I trained a customized CNN model by using
model = torch.nn.DataParallel(model, device_ids=[0, 1, 2, 3])
and save the whole model
Now I would like to load this model and test it on single GPU
model_net = torch.load(path, map_location="cuda:3").
It gives me a RuntimeError: module must have its parameters and buffers on device cuda:0 (device_ids) but found one of them on device: cuda:3
How do I fix this?
@SteveXWu Thanks for posting.
If you save your DataParallel model and want to load it in a different env, you need to properly define the mapping of devices using the
map_location option in torch.save/load, you can check the following pointers and see if they resolve your issue.

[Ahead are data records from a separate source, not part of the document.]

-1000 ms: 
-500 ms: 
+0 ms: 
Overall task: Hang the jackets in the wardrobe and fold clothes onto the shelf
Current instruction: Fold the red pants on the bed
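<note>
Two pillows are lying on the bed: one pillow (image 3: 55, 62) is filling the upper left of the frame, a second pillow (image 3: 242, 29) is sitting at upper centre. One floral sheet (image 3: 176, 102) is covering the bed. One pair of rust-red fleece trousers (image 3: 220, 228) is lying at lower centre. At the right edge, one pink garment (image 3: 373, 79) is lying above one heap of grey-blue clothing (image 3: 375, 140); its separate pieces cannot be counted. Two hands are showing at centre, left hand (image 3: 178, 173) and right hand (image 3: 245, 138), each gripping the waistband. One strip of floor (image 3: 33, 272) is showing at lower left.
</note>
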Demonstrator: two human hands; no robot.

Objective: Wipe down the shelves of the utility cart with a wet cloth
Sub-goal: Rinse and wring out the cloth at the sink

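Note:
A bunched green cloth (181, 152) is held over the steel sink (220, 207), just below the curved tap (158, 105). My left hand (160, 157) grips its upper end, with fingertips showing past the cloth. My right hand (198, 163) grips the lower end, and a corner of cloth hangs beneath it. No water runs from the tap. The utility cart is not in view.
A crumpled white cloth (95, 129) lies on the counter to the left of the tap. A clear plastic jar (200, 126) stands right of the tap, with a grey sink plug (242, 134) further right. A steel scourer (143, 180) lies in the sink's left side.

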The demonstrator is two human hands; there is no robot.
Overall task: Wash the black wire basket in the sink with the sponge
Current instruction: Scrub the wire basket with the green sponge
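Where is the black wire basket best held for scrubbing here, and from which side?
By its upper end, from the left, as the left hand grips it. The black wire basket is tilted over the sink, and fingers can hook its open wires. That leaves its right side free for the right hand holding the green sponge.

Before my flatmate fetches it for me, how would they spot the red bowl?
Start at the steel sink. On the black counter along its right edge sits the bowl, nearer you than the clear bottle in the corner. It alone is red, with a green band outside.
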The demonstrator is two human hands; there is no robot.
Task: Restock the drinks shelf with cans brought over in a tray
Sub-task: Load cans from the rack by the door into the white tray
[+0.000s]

btw, we recommend using DDP instead of DataParallel Distributed Data Parallel — PyTorch 1.11.0 documentation
You can also check this similar issue Load DDP model trained with 8 gpus on only 2 gpus? - #12 by kazem
I think the model should be loaded in the first device from the
If I’m right, you must do one of the following options:
- Retrain your model with device #3 in the first position:
model = torch.nn.DataParallel(model, device_ids=[3, 0, 1, 2])
- Load the model in the device #0:
model_net = torch.load(path, map_location="cuda:0")
Assuming you don’t want to retrain just to change the device, I think the best option would be to load in the device #0 and then to transfer to device #3, with something like:
model_net = torch.load(path, map_location="cuda:0").device("cuda:3")
I’m not sure if it works, it’s just a guess based on what is written in the official docs, but I hope it helps you!